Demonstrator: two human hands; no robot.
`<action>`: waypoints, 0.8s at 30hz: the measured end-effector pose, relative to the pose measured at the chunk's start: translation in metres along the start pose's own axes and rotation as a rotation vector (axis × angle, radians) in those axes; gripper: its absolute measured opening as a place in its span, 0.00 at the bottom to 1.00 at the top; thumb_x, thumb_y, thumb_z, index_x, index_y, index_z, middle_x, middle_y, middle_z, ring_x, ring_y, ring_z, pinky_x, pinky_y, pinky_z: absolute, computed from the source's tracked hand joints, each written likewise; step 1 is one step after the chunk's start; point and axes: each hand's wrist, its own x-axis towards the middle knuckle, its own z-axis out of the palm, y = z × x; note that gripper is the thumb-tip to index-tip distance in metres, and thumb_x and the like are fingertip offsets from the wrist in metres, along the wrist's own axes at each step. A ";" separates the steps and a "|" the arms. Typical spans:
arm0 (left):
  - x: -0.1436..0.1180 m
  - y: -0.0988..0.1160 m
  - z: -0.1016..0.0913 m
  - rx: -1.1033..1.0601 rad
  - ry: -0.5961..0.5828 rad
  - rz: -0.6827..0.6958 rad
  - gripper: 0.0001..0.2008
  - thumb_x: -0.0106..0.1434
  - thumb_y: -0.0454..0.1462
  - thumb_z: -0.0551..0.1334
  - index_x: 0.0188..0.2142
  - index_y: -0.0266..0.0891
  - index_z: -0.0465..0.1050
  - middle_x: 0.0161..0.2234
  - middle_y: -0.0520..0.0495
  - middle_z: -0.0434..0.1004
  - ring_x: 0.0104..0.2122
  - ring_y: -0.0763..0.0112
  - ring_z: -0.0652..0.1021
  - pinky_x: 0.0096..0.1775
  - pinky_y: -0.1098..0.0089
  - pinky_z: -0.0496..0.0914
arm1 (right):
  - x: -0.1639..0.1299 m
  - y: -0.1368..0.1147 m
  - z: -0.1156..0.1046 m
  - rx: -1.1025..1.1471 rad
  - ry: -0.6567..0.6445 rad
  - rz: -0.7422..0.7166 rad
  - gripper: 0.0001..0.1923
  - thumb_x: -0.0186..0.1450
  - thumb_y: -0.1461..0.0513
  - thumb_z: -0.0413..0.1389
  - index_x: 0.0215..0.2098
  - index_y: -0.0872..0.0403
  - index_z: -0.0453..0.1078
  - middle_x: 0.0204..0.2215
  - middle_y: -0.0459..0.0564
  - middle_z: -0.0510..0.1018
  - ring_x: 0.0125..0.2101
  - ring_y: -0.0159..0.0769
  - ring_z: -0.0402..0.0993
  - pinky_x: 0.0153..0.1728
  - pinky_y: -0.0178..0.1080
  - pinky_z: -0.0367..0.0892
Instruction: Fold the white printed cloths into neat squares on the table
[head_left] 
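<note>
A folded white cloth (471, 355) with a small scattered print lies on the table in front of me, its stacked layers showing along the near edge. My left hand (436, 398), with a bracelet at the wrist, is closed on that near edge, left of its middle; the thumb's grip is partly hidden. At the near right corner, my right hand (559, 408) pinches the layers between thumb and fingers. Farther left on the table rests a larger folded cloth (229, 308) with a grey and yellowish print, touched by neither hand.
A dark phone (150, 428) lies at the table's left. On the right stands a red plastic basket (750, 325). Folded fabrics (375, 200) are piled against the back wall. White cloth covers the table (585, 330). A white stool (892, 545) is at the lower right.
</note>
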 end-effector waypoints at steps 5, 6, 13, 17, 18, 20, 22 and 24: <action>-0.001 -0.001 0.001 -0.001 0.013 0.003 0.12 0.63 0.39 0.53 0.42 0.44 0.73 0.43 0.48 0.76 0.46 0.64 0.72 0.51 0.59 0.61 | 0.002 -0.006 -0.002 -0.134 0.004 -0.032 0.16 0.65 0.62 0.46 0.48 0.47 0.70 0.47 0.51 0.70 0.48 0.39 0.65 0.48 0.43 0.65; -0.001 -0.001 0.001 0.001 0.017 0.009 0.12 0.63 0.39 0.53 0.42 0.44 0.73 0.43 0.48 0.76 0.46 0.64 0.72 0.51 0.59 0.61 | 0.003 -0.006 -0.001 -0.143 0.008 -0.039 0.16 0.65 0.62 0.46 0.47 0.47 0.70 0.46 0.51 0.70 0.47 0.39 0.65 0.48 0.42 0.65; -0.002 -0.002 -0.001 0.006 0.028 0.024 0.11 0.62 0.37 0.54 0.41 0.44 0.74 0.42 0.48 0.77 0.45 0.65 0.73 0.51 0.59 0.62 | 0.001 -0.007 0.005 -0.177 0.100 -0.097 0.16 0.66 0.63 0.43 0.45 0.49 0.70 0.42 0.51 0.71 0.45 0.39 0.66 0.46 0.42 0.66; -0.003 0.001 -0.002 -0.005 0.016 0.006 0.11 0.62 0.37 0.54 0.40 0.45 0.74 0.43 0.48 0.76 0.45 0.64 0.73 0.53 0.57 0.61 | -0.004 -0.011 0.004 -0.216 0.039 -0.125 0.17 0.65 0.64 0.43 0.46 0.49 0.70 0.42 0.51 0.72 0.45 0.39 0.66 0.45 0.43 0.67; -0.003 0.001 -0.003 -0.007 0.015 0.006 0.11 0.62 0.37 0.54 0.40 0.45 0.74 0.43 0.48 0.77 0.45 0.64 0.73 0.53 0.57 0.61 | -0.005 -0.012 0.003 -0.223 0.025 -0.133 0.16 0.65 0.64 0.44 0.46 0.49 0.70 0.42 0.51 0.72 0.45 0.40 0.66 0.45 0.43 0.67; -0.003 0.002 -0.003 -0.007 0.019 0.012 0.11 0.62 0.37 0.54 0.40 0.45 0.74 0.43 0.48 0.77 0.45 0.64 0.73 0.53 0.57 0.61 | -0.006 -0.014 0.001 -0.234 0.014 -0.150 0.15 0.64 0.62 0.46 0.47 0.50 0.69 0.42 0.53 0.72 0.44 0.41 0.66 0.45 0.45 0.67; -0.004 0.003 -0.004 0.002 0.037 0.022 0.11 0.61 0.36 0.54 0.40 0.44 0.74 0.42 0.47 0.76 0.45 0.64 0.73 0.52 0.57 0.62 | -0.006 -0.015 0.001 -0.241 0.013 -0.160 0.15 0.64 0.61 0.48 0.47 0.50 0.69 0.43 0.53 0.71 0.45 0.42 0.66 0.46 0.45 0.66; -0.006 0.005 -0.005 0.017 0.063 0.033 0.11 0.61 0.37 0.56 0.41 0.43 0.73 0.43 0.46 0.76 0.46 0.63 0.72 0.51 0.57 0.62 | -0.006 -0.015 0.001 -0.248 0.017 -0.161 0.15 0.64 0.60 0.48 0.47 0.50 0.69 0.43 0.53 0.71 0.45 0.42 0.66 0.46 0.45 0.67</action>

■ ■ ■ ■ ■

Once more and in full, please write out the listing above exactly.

Result of the exercise =>
Demonstrator: two human hands; no robot.
`<action>`: waypoints, 0.8s at 30hz: the measured end-effector pose, relative to the pose measured at the chunk's start: translation in metres along the start pose's own axes and rotation as a rotation vector (axis × angle, radians) in those axes; gripper: its absolute measured opening as a place in its span, 0.00 at the bottom to 1.00 at the top; thumb_x, thumb_y, thumb_z, index_x, index_y, index_z, middle_x, middle_y, middle_z, ring_x, ring_y, ring_z, pinky_x, pinky_y, pinky_z: absolute, computed from the source's tracked hand joints, each written likewise; step 1 is one step after the chunk's start; point and axes: each hand's wrist, its own x-axis towards the middle knuckle, its own z-axis out of the palm, y = z × x; note that gripper is the thumb-tip to index-tip distance in metres, and thumb_x and the like are fingertip offsets from the wrist in metres, along the wrist's own axes at each step. A ";" separates the steps and a "|" the arms. Typical spans:
arm0 (left):
  - x: -0.1436..0.1180 m
  - y: -0.0988..0.1160 m
  - z: -0.1016..0.0913 m
  - rx: -1.1033..1.0601 rad
  - ry: -0.5961..0.5828 rad
  - rz: -0.6827..0.6958 rad
  - gripper: 0.0001..0.2008
  - thumb_x: -0.0106..0.1434
  - thumb_y: -0.0454..0.1462
  - thumb_z: -0.0551..0.1334
  - index_x: 0.0188..0.2142
  - index_y: -0.0266..0.0891
  - index_z: -0.0465..0.1050
  - middle_x: 0.0161..0.2234
  - middle_y: -0.0520..0.0495
  - middle_z: -0.0434..0.1004
  - ring_x: 0.0104..0.2122
  - ring_y: -0.0763..0.0112
  - ring_z: -0.0652..0.1021
  - pinky_x: 0.0096..0.1775
  - pinky_y: -0.1098..0.0089
  - pinky_z: -0.0496..0.0914
arm1 (right):
  - x: -0.1639..0.1299 m
  - y: -0.1368..0.1147 m
  - z: -0.1156..0.1046 m
  - rx: -1.1025..1.1471 rad
  - ry: -0.6567..0.6445 rad
  - rz: -0.7422..0.7166 rad
  - gripper: 0.0001..0.1923
  - thumb_x: -0.0186..0.1450
  - thumb_y: -0.1461..0.0513
  - thumb_z: -0.0413..0.1389
  - index_x: 0.0215..0.2098
  - index_y: -0.0872..0.0403
  - index_z: -0.0453..0.1078
  - middle_x: 0.0204..0.2215
  - middle_y: -0.0459..0.0564
  - middle_z: -0.0510..0.1018
  - ring_x: 0.0125..0.2101
  - ring_y: -0.0159..0.0769
  - ring_z: -0.0402..0.0993
  - pinky_x: 0.0153..0.1728
  - pinky_y: -0.0178..0.1080
  - pinky_z: -0.0367..0.0892
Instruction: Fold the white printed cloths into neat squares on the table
[head_left] 
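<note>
A folded white cloth (471, 355) with a small scattered print lies on the table in front of me, its stacked layers showing along the near edge. My left hand (436, 398), with a bracelet at the wrist, is closed on that near edge, left of its middle; the thumb's grip is partly hidden. At the near right corner, my right hand (559, 408) pinches the layers between thumb and fingers. Farther left on the table rests a larger folded cloth (229, 308) with a grey and yellowish print, touched by neither hand.
A dark phone (150, 428) lies at the table's left. On the right stands a red plastic basket (750, 325). Folded fabrics (375, 200) are piled against the back wall. White cloth covers the table (585, 330). A white stool (892, 545) is at the lower right.
</note>
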 end-effector waypoints at steps 5, 6, 13, 17, 18, 20, 22 and 24: <action>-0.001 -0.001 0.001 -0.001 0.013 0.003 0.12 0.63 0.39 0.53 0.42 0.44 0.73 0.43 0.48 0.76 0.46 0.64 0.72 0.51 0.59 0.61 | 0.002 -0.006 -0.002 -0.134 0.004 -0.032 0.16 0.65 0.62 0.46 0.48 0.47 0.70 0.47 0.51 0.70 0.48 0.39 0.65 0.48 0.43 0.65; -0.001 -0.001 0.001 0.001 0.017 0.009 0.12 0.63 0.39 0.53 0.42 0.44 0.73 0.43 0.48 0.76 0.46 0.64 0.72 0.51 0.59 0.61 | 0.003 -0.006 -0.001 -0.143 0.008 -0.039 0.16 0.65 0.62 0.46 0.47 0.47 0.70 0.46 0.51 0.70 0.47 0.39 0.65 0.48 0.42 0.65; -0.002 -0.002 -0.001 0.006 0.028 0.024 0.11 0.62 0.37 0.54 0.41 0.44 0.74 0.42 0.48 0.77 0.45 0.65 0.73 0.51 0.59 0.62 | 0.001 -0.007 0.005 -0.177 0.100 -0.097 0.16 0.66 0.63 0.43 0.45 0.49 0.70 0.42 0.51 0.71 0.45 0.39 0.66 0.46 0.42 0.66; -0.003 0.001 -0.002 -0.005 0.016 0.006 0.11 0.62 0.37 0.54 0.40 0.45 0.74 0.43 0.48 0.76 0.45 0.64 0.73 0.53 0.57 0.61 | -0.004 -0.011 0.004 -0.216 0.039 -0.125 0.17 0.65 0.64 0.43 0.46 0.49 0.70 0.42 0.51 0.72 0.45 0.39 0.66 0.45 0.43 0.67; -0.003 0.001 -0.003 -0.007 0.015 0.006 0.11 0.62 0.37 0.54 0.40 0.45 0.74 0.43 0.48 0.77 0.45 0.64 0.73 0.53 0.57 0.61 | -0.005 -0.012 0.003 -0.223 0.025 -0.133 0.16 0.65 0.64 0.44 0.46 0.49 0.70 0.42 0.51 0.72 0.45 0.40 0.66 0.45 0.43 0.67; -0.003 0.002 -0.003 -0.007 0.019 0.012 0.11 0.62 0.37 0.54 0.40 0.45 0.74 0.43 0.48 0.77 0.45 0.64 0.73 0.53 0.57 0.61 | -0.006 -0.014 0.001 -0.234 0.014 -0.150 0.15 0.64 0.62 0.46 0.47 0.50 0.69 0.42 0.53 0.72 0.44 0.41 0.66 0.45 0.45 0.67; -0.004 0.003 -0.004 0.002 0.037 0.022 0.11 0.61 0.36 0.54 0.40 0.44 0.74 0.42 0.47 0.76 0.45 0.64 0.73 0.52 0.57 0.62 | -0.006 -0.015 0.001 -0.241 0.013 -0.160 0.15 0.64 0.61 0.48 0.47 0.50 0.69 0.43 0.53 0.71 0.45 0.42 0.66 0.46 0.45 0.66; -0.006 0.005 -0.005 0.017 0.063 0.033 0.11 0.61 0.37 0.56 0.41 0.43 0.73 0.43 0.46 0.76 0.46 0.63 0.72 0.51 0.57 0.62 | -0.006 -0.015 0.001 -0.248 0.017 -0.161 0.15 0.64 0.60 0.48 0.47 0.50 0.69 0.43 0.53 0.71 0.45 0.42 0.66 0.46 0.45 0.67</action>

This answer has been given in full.